Nowadays, Pentecostal and Charismatic Christians often practice this phenomenon of speaking in other languages or tongues, technically known as glossolalia. It is seen as a sign of the presence of the Holy Spirit in a particular believer – often concomitant with a special receiving or baptism of that same Spirit. It’s occasionally associated with ecstatic prayer, but also can be part of a quieter devotional practice.

That’s all fine, but here’s my rant on the current practice – and this can apply to a lot more than just glossolalia. The emphasis too often winds up being on the individual believer and the individual practice. Rather than looking at what one believer can or can’t do, or whether that believer or another is filled with a particularly holy or enlightened spirit, let’s focus instead on the oneness of the Spirit that’s supposedly doing all this indwelling. The point of the story about the early disciples of Jesus isn’t that they all had special language skills because of their special relationship with the divine spirit; rather, the point is that this spirit, working through them, was able to bring together an incredibly diverse crowd of folks from all nations by speaking to them in ways they all could understand.

If you’re thinking that I’m continuing with the theme of my last post – that whole underlying unity of the cosmos thing - you’re catching on.
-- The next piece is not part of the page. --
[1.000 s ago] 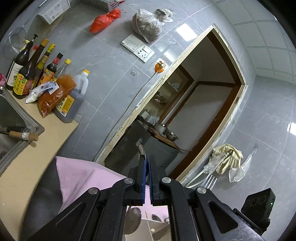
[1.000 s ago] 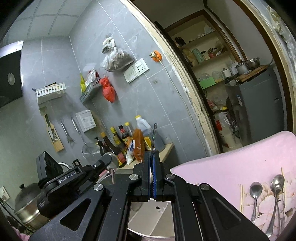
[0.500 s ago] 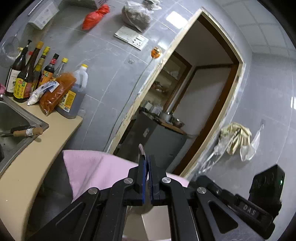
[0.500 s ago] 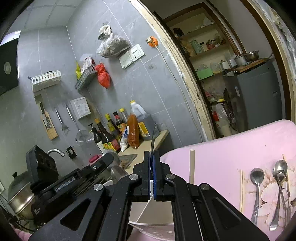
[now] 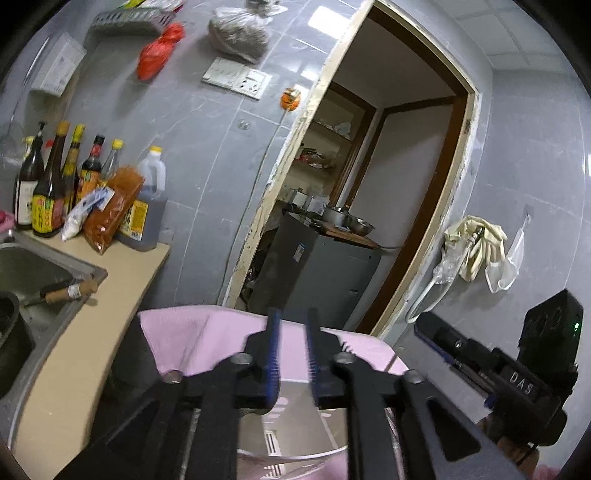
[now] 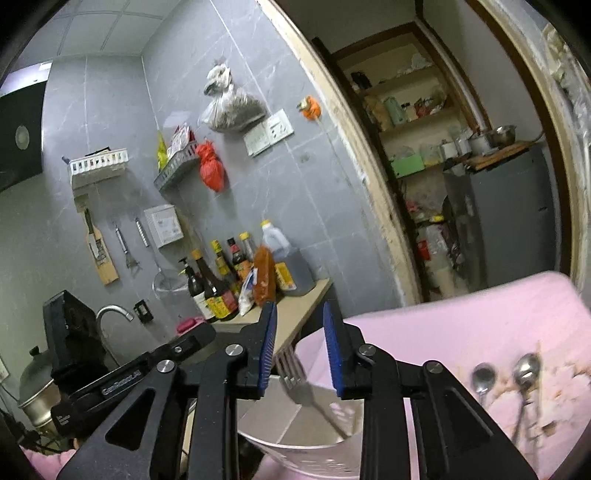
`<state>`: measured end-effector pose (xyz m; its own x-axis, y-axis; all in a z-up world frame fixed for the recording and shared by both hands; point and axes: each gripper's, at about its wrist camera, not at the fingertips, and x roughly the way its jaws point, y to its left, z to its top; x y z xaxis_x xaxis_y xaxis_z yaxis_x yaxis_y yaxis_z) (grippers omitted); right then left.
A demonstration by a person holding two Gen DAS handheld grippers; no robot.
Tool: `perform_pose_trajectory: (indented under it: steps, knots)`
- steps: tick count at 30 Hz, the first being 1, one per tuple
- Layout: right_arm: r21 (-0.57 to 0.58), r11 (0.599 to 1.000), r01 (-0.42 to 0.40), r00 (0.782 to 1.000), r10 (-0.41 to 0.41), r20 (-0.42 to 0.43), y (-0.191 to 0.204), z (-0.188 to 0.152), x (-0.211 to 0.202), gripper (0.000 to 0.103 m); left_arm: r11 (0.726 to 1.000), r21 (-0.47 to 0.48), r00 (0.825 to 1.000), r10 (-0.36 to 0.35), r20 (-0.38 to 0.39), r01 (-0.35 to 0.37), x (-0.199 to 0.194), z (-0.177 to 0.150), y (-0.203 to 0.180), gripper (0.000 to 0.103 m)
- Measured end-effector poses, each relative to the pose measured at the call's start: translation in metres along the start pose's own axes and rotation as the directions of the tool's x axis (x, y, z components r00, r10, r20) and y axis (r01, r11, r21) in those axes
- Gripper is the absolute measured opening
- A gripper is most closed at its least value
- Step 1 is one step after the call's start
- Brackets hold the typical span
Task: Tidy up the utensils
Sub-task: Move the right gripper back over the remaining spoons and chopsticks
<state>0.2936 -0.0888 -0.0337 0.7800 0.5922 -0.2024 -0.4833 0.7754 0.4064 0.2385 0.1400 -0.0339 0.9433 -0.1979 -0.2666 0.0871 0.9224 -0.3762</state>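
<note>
Right wrist view shows the right gripper (image 6: 300,345), jaws now parted after clamping a fork (image 6: 295,373), which leans inside the white holder (image 6: 314,454); the left gripper (image 5: 291,349) has likewise opened empty, so both utensils seem delivered.

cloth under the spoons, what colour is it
Pink cloth, with a floral print under the spoons; clearest in the right wrist view.

Grey tiled walls (image 5: 207,155) close in a small kitchen under a white panel ceiling (image 6: 110,33). A doorway (image 5: 373,192) with a worn pale frame opens onto a pantry with shelves (image 6: 410,122) and a grey cabinet (image 5: 314,273). A beige counter (image 5: 99,314) carries bottles (image 5: 51,184) beside a steel sink (image 5: 33,266). A socket plate (image 5: 236,77) and hanging bags (image 5: 236,35) sit on the wall.
</note>
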Motion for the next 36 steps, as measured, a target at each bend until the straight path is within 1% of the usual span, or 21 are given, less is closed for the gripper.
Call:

I also wanted to include a comment from my friend the Psych Pundit (you can find a link to his blog on the side of this page - although his schedule has precluded him from updating it as frequently as he’d like, it’s still quite a good read). PP noted in an email to me that my last post made him think of Pierre Teilhard de Chardin. Teilhard was a Jesuit priest, philosopher, and paleontologist who lived and worked in the first half of the 20th Century. He propagated such concepts as the noosphere, a sort of higher level of consciousness interconnecting all humans (or perhaps all sentient beings), and the Omega Point, a final unity toward which all creation is evolving together. PP’s comments, in essence, were that Teilhard stressed that our most profound interconnectedness will ultimately occur at this higher-order level of consciousness, as opposed to the lower-order level of quantum field constituent parts.

I think that the book I mentioned might agree with PP’s analysis and comparisons with Teilhard – perhaps it was only my clumsy rendering of those ideas that made it seem otherwise. When you think about it, Teilhard’s collective interconnected consciousness sounds a lot like various Buddhist concepts, all of which go back to this underlying unity of all things. Hey, if Jung can have a collective unconscious, why can’t we have a collective consciousness also?

Some folks have even posited the notion that the Internet is an early concrete step toward creating the noosphere. A really interesting aspect of this (well, interesting to me, at least) is that this evolution toward an Omega Point is at some level a conscious evolution, and that probably as we progress in this evolutionary process, it becomes more and more of a conscious process.

So are we yet at a point in human evolution when we can begin to evolve consciously? Can we start taking steps to evolve in ways that will be beneficial to all of humanity, to all sentient beings, to the entire planet, to all that is? One can only hope that we’re getting there. The alternatives don’t seem very appealing for our species.